New theory to avoid Key Lookup and Scan operations in SQL Server Database Engine.

The estimated reading time for this post is 6 minutes

new-SQL-bannerIntroduction

Index is like many things in life; you may not appreciate it until you need it for the first time. Over the years we have all seen cases where there was no proper index when one was needed; it has resulted in accessing data very slow. Companies often have what seem like valid reasons for not tune their databases. We often hear quotes like: “We have a robust hardware, so we do not need to tune” or “We don’t need a tuning strategy, because we do not have an expert to do it every day.” What we have learned throughout the years is that you always need to tune databases by providing proper index and database structure.

Index Solution Overview

 

The most important most important index type in SQL server is the clustered index which changes the table structure to provide better performance. Clustered index has some limitations such as the index key length which is 900-byte and maximum 16 index key column can be accommodated. Every index in SQL server has “Edge” or “Lead Key” which is the first index key column. Below figure shows the list of index keys of the specific index.

index1

 

The edge of the above index is SalesOrderID column, SQL server optimizer does Clustered Index Seek when the query’s predicate includes the index edge key, and also SQL server optimizer does the Clustered Index Scan operation when developer needs to search based on other columns which are not in the index key list or they are not the edge of the index. For example:

index2

The SQL server does Clustered Index Seek operation when the index edge is included in the query predicate, take a look at below execution plan.

index3

 

The next query is without index edge as predicate.

index4

SQL server uses Clustered Index Scan operation for above query.

index5

SQL server uses Scan operation instead of Seek due to index edge, to resolve this issue SQL server provides NonClustered Index which it has some limitations such as the index key length and also it does not support additional columns other than index key column by default, unless the developer or administrator instruct the SQL server to include additional columns in the NonClustered Index by INCLUDE key word, which this technique can resolve most of the performance issues. For example below NonClustered Index resolves the Clustered Index Scan operation for above query.

index6

As you see in the below execution plan, SQL server uses NonClustered Index Seek instead of Clustered Index Scan for above query.

index7

NonClustered Index has some disadvantages such as duplicating the data, decrease the data modification operation’s performance. NonClustered Index also has same issue as Clustered Index about index edge key. SQL server uses Clustered Index Scan operation or totally ignore the NonClustered Index when the index edge key is not exists in the query predicate. Below statement creates new index on the SalesOrderDetail table to cover other type of queries.

index8

Let’s execute below query.

index9

SQL server does NonClustered Index Seek because the index edge key is in the query predicate as you see in the below execution plan.

index10

We change the above query and remove the SalesOrderDetailID predicate.

index11

SQL Server uses Clustered Index Scan operation.

index12

As bottom line, Clustered Index and NonClustered Index are good enough to cover up to 50% of the total table columns for query predications, due to index cost such as storage, data modification operation’s performance and complexity of each index, they are not recommended to use on all of the table columns.

Proposed Solution

As I observed SQL Server optimizer operation, it is very dependent on the index edge key which in most cases the query does not include edge key in the query predicates. To resolve above issue, I came with new theory to find the specific data regardless of index edge key or number of indexes.

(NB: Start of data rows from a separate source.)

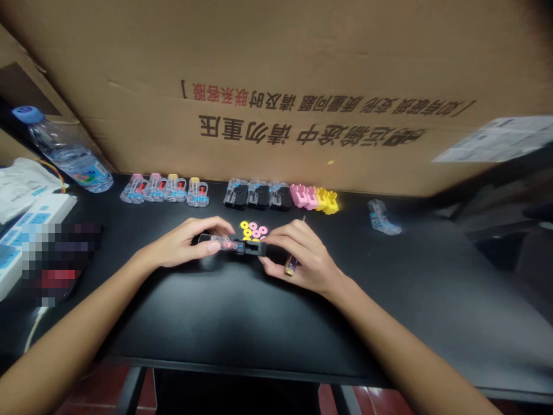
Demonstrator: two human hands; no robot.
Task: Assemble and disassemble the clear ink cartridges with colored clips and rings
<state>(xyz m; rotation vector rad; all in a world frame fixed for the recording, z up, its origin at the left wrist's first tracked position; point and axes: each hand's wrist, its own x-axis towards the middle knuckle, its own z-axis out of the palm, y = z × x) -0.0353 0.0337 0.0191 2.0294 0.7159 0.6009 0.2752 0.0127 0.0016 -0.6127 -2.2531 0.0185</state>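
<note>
Between my hands, above the black table (207,323), is a small clear-and-black plastic device (235,246) with a red part inside. My left hand (194,242) grips its clear end between thumb and fingers. At its black end, my right hand (298,253) pinches with thumb and fingertips. A thin screwdriver-like tool (291,265) with a yellowish end is also tucked in my right hand, its shaft pointing up past the knuckles. Just behind the device lie several yellow and pink rings (253,229), partly hidden by it.
Along the cardboard box (276,69) stand clear devices with pink or yellow tops (165,188), clear-and-black housings (258,195) and pink and yellow clips (314,198). One clear piece (383,217) lies right. A water bottle (69,153), a power strip (32,230) and a phone (64,259) are left.
</note>
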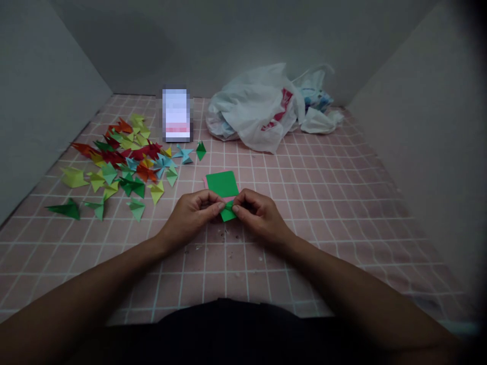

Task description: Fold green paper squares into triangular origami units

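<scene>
Small green paper fold (228, 212) gripped firmly between fingertips of left hand (190, 215) and right hand (262, 218), held over middle of pink gridded worktop (323, 218). Green square sheet (222, 183) laid on pink sheet (205, 182), just beyond hands. Folded paper units (122, 157) heaped toward left edge; white plastic bag (254, 106) bunched at back edge.

Colourful origami pieces (146, 172) lie heaped on a pink grid mat (342, 203), left of a crumpled white plastic bag (251, 106)
</scene>
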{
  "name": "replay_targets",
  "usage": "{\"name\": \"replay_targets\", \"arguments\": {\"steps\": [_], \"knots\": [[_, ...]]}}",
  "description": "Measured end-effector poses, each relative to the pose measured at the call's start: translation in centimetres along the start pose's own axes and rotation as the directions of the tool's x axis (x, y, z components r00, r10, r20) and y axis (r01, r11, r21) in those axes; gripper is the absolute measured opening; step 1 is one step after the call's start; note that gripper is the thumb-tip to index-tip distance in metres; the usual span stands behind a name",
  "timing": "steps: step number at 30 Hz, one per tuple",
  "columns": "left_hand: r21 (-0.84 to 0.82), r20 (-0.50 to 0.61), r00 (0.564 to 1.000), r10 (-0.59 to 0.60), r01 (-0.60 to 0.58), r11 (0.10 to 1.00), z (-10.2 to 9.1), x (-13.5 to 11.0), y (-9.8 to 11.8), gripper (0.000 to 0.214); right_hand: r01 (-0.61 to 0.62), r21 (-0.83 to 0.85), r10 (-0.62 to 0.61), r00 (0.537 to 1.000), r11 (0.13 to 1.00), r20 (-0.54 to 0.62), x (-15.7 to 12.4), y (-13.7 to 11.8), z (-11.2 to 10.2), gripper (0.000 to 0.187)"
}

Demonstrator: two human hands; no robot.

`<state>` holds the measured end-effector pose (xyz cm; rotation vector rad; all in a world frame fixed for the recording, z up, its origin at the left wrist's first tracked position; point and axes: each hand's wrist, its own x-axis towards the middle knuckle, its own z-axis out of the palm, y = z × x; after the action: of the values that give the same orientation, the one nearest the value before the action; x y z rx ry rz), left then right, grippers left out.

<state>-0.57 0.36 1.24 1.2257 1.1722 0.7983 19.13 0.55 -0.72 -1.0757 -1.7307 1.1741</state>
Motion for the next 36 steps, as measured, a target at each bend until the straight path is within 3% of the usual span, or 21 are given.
{"name": "replay_targets", "arguments": {"steps": [11,18,24,31,36], "knots": [[0.018,0.017,1.000,-0.024,0.023,1.000,0.00,0.09,0.24,0.025,0.028,-0.017,-0.028,1.000,0.999,0.004,0.05,0.16,0.10,0.014],[0.038,-0.078,0.997,-0.009,0.012,0.999,0.18,-0.02,0.46,0.026,-0.043,0.067,0.040,0.998,0.997,0.050,0.07,0.54,0.06,0.011],[0.046,-0.059,0.998,-0.032,0.035,0.998,0.20,0.01,0.42,0.028,-0.052,0.066,0.049,0.998,0.996,0.035,0.15,0.48,0.12,0.012],[0.134,-0.066,0.996,0.066,-0.057,0.989,0.29,-0.21,0.32,0.024,-0.068,0.099,0.063,0.997,0.993,0.049,0.16,0.38,0.15,0.017],[0.089,-0.013,1.000,0.023,-0.022,0.996,0.27,-0.17,0.01,0.024,-0.045,0.033,0.044,0.999,0.998,0.015,0.10,0.14,0.20,0.017]]}}
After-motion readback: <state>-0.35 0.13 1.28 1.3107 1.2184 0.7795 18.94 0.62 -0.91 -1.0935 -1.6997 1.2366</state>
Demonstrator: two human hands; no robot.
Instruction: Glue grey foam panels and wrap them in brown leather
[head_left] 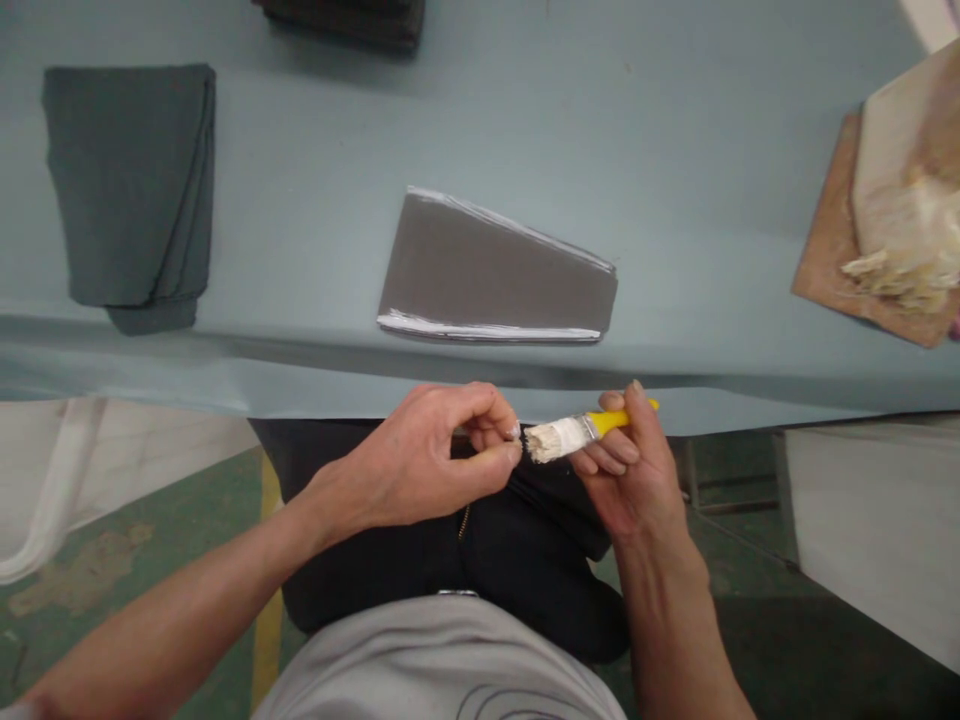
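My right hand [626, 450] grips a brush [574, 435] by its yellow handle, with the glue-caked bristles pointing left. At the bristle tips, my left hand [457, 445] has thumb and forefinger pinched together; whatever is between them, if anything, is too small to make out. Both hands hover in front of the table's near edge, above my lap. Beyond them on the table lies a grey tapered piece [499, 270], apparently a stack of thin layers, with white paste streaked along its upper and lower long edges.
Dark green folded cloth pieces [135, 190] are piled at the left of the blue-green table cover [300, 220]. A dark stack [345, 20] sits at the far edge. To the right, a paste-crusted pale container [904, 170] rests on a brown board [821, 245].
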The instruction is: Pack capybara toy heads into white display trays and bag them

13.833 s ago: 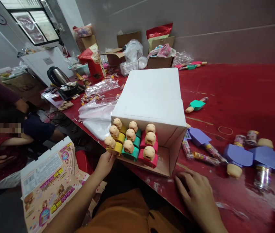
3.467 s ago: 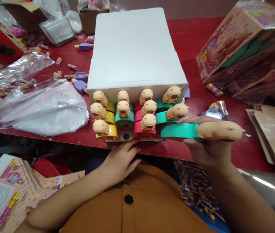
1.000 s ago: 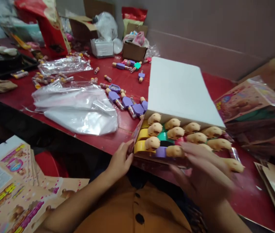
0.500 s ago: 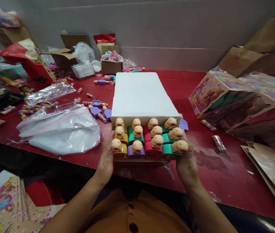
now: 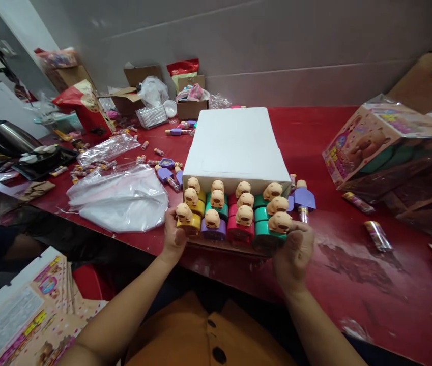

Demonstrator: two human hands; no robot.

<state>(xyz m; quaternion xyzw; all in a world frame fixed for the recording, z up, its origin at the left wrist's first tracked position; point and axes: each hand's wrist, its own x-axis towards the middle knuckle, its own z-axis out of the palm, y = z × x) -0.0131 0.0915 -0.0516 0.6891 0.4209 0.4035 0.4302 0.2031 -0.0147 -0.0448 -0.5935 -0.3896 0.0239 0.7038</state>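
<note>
A white-topped cardboard box stands on the red table, its front side facing me. In its front sit rows of yellow, green, pink and purple toy tubs with beige animal-head figures on them. My left hand is closed at the box's front left corner, thumb beside the lowest yellow tub. At the front right corner my right hand is closed too, thumb and bent fingers against the lowest green tub and the box's side. The fingers behind the box edges are partly hidden.
Clear plastic bags and scattered small candy tubes lie left. Purple toy shovels are right of the box. Wrapped printed boxes stand further right. An electric kettle is far left; printed cardboard lies below the table edge.
My view has turned left, bringing the kettle into sight. My hands have gone from lying along the box's sides to curled fingers at its front corners. The box stays on the table.
</note>
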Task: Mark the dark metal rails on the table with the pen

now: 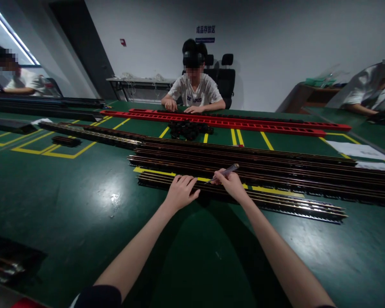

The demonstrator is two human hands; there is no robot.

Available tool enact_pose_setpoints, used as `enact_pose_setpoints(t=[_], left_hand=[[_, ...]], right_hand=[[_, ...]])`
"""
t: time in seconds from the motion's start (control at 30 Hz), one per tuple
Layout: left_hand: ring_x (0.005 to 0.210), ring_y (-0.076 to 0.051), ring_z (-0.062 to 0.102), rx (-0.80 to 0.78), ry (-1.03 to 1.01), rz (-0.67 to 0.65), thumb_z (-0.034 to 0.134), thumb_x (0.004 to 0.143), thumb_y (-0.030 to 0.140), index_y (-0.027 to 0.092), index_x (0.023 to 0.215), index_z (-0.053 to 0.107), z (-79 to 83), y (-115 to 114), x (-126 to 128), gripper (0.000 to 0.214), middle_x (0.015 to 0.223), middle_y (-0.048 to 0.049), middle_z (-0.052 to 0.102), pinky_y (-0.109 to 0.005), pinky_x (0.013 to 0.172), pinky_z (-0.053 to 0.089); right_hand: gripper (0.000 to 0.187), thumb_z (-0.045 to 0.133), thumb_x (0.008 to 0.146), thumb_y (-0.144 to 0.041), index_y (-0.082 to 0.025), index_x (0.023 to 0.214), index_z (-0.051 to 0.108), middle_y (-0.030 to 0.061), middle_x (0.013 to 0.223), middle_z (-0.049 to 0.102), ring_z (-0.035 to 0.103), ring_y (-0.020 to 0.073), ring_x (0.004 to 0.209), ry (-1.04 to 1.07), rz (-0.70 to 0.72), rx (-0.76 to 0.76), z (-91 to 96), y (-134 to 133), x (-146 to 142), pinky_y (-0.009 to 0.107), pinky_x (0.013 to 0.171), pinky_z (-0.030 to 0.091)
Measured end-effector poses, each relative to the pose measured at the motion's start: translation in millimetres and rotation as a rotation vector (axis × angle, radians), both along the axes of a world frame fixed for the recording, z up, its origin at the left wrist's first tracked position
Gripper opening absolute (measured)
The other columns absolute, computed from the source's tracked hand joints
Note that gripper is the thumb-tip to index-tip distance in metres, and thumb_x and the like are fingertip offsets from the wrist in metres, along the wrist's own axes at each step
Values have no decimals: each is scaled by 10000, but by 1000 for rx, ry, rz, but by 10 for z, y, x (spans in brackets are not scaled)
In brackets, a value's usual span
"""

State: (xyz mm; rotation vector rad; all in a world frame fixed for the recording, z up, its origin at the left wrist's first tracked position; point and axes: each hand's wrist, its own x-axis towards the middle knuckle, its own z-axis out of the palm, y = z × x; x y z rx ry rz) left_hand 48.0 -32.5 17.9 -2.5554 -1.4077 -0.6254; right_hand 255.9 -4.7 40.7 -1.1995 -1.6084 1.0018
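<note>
A long dark slotted rail with brassy lines along it lies across the green table in front of me. My left hand rests on the rail's left part, fingers stretched over the top and thumb apart. In my right hand is a slim screwdriver with a greyish handle, held like a pen. Its thin tip slants down left toward the rail, close to my left fingertips. Whether the tip touches the rail I cannot tell. Just beyond lies a wide bundle of similar dark rails.
Red slotted trays stretch across the far side, near a pile of small black parts. A person sits opposite; others sit at left and right. White papers lie at right. More dark rails occupy the near left corner.
</note>
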Motion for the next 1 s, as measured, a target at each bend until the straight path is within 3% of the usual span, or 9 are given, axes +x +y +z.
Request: enact_pose_setpoints(t=[0.2, 0.5, 1.0], left_hand=[[1051, -275, 590, -2, 52, 36, 504, 881, 508, 126, 1188, 583, -43, 4, 85, 497, 1141, -142, 654, -426, 925, 403], [981, -254, 604, 118, 32, 59, 528, 864, 520, 119, 1097, 612, -143, 21, 82, 471, 1058, -112, 674, -407, 870, 427], [980, -260, 609, 111, 19, 58, 453, 896, 537, 130, 1087, 627, -135, 15, 81, 482, 1062, -123, 674, -416, 863, 441]], right_hand=[[374, 534, 811, -540, -195, 696, 621, 65, 672, 700, 647, 207, 632, -32, 18, 21, 3, 23, 50, 334, 658, 506], [455, 549, 771, -626, -186, 674, 614, 65, 638, 684, 655, 206, 630, 27, 5, -34, -3, 49, 126, 336, 680, 524], [476, 595, 715, -651, -179, 650, 593, 54, 589, 655, 655, 198, 590, 113, -42, -60, -32, 72, 192, 323, 626, 543]])
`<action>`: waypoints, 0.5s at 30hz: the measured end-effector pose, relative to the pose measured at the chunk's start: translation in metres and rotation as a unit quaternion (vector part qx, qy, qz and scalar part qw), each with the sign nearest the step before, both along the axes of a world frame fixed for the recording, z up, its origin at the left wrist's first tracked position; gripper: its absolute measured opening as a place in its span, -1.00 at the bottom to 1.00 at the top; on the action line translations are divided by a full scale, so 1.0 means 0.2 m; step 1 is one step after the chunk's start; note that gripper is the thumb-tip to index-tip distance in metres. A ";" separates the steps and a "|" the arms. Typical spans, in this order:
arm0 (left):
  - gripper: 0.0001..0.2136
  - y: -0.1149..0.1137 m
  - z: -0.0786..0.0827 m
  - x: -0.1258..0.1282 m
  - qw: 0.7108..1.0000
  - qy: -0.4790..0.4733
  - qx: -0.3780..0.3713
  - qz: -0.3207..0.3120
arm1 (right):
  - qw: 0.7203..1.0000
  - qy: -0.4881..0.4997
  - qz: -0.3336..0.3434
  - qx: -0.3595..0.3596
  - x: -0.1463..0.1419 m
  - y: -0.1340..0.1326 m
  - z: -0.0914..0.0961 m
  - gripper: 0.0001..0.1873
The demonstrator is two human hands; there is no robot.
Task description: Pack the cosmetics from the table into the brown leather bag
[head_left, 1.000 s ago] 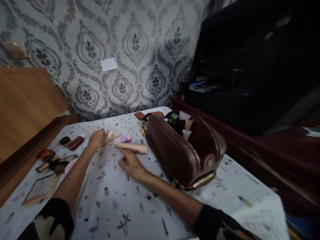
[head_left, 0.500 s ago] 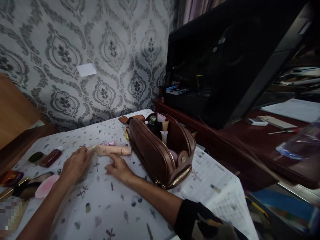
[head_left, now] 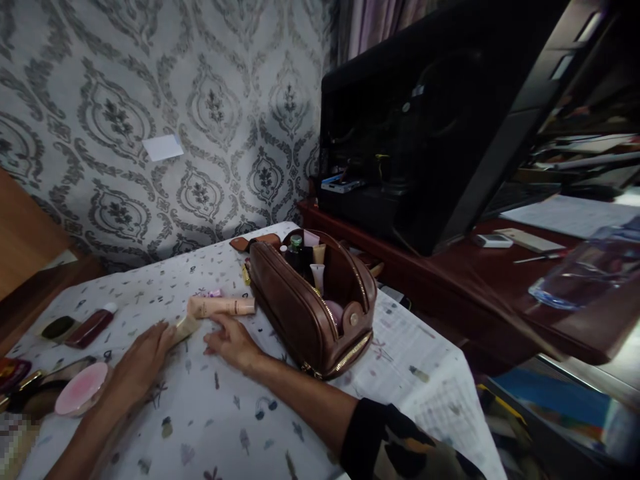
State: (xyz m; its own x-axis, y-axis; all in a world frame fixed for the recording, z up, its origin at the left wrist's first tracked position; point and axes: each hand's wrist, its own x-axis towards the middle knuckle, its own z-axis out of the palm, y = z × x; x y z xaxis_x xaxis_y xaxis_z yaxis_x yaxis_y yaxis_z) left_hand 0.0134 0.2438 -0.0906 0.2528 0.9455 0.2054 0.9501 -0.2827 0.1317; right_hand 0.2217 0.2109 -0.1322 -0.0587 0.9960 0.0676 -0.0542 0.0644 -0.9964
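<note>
My left hand (head_left: 143,360) lies on the patterned tablecloth (head_left: 225,420), its fingers closed round a small cream tube (head_left: 186,327). My right hand (head_left: 229,341) rests flat beside it, fingers spread, its fingertips touching a long peach tube (head_left: 221,307). A small pink item (head_left: 215,293) lies just behind that tube. To the right stands an open brown leather pouch (head_left: 310,313) with several bottles and tubes upright inside.
At the table's left lie a dark red bottle (head_left: 90,327), a dark green compact (head_left: 57,327), a pink round puff (head_left: 81,389) and gold-cased cosmetics (head_left: 20,383). A dark wooden sideboard (head_left: 450,280) with a black screen (head_left: 440,113) stands to the right. Patterned wall behind.
The view has swung to the right. My left hand has drawn back towards me with the cream tube, and my right hand has stayed by the peach tube.
</note>
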 end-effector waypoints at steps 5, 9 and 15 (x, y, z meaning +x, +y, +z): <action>-0.47 -0.23 0.05 0.02 0.998 -0.053 -0.003 -0.037 | 1.000 0.024 -0.007 -0.002 0.01 0.00 -0.01 -0.65; -0.55 -0.27 0.10 0.04 0.996 -0.077 0.015 -0.032 | 0.998 0.059 0.026 0.006 0.01 0.00 -0.02 -0.66; -0.52 -0.30 0.03 0.02 0.998 -0.038 0.003 -0.045 | 0.997 0.018 0.052 0.052 0.02 -0.01 -0.02 -0.63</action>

Is it possible to take both clustered and non-clustered indexes advantage at one time? Or in other word, is it possible to search data without worrying about edge key in the index? I have come out with a kind of theory to search data based on every column without using index key. In this theory, SQL Server database engine creates statistics for every column which it keeps unique values of the column and number of the specific value plus PageID and SlotID.

For example, there is a table such below structure:

ObjectID = 101 , PageID = 990

table1

At this point of time, SQL Server database engine creates statistics object of every column in the above table, such below.

table2

 

At the next stage, SQL Server database engine creates below tracking objects for every statistics which it is already created.

table3

Now, SQL Server is able to find a specific data without having Key Lookup operation and Index Edge Key.

Let’s take a look at below scenarios.

Scenario 1: (Select * From dbo.Students Where Student_ID = 3 AND Firstname = ‘John’)

In this scenario, new engine checks the statistics of the Student_ID and Firstname columns first. Then it finds below information.

table4 table9

Then SQL Server needs to find out the location of the data by checking the Tracking object which has relationship with Statistics object. SQL Server does some Join operation to find out below information.

Table10

The result is obvious that record in Page 990 and Slot 03 is the matched record.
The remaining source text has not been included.